Chef Blais, winner of Top Chef All-Stars, had some of the competitors -especially Jimmy – starstruck in this challenge. And poor Curtis cut his finger under the pressure. The truth is Richard Blais is a remarkably humble, gracious and warm person- and I love how he thoughtfully and democratically sought my opinion after tasting each dish. But the competitors were still seriously intimidated. Hey, no one said being on Top Chef Canada would be fun and games.

Except for the next Elimination challenge that is, which involved spinning an amusement park style wheel. The chefs randomly selected comfort food dishes that they would have to deconstruct for, yes, once again, Chef Richard Blais, and another celebrity guest judge: country singer Johnny Reid. So the pressure on the chefs was multiplied, as Johnny Reid looked for down home comfort in his food, while Chef Blais sought a modern recreation of a classic.
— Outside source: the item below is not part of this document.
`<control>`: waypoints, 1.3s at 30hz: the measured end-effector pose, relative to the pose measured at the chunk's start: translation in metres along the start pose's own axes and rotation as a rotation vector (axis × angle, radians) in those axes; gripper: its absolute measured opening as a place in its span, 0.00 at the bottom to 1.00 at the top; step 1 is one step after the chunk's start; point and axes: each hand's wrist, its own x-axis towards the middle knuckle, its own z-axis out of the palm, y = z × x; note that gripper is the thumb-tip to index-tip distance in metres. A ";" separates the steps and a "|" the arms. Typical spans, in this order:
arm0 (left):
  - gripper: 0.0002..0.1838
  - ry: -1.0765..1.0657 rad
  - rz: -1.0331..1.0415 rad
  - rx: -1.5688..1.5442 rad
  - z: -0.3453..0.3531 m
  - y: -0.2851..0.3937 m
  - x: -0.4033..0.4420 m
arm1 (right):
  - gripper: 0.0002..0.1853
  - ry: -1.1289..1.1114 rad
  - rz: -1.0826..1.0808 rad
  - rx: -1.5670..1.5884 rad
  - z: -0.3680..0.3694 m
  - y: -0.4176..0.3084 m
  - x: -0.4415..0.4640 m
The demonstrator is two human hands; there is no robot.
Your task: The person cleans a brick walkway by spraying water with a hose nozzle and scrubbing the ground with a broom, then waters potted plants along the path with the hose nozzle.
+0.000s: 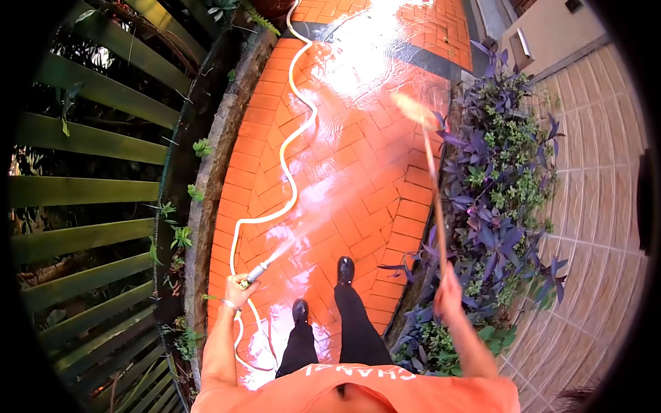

Jimmy was up first but he bombed under the pressure. His plate actually looked like an explosion had gone off on it, with bits of carrot, celery and mushroom all over. He was trying to recreate chicken pot pie but the flavours didn’t come together. There were too many elements on the plate, including ingredients that didn’t have anything to do with chicken pot pie, like wasabi ice cream. This challenge is artistic, but a deconstructed dish still needs to be cohesive.

At the other end of the spectrum, Trevor’s play on spaghetti and meatballs – tagliatelle and duck meatballs stuffed with mushroom sauce – was also explosive. This time there was a burst of amazing flavour in a few neat bites. The meatballs oozed deliciousness, and Trevor was praised by Mark and Chef Blais for his restraint and creativity. Other winners were David’s chicken noodle soup, remade as vegetable and confit chicken terrine (it looked gelatinous and strange, but tasted great) and Xavier’s stellar version of quiche Lorraine. The flavour and smell were exactly accurate, but it looked like something else altogether on the plate. Xavier really understood the challenge, and he won it.

Curtis struggled the most with the concept. Unfortunately he got a dish that wasn’t familiar to him – tuna casserole – and it’s hard to remake something you don’t understand in the first place. Yes, he deconstructed the elements of a tuna casserole, but he lost an essential component: the flavour. So in the end, Curtis lost the entire challenge. He was ‘behind’ the others…  and had to be sent a-packing…

I’m sad to see him go. He’s a talented and creative chef with an original, eccentric presence, and I wish him well.